Similar deals are available in Belgium and Sweden for most of the ID lineup, and it’s all because of slow sales on the Old Continent. In October of last year, VW Group executives said that orders for EVs had slowed significantly but that, even so, it would stick to its pricing strategy despite other automakers going down the opposite direction.

In 2023, VW Group CEO Oliver Blume said that Volkswagen would not get into a price war with Tesla after the American EV maker applied significant discounts to the Model 3 and Model Y at the end of 2022. “We have a clear pricing strategy and are focused on reliability,” Blume told Frankfurt Allgemeine Sonnetagszeitung. “We trust in the strength of our products and brands,” he added.
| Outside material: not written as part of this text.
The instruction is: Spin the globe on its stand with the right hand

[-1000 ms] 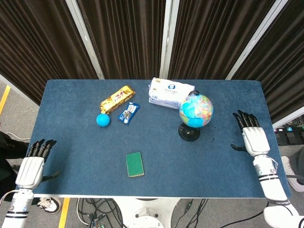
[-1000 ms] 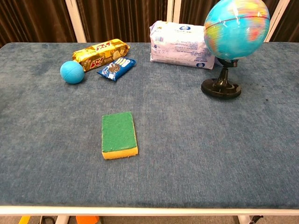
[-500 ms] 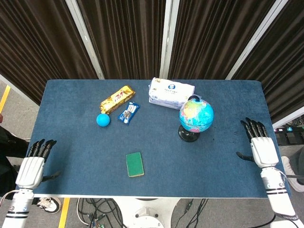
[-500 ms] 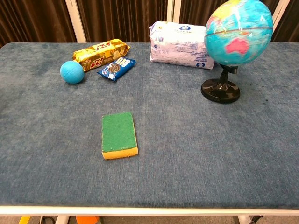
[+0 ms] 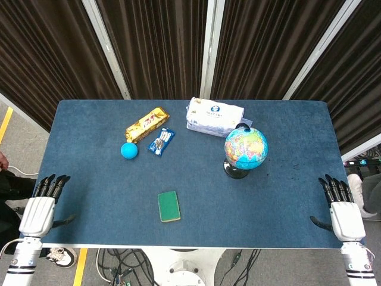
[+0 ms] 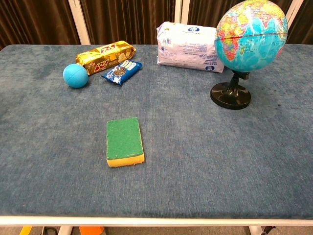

But things didn’t quite go to plan for the German automotive giant last year, with VW brand CEO Thomas Schaefer going on record toward the end of last year saying that the company was no longer competitive and that things needed to change. The automaker paused production of its electric cars several times and cut shifts at its EV factory in Zwickau, Germany.

On the EV front, Volkswagen is lagging behind Tesla by a wide margin in Europe. In the first nine months of 2023, the best-selling car was the Tesla Model Y, with a little over 180,000 units sold on the Old Continent, while the Volkswagen ID.3 saw just 60,000 sales in the same period, according to DataForce’s numbers via Automotive News Europe.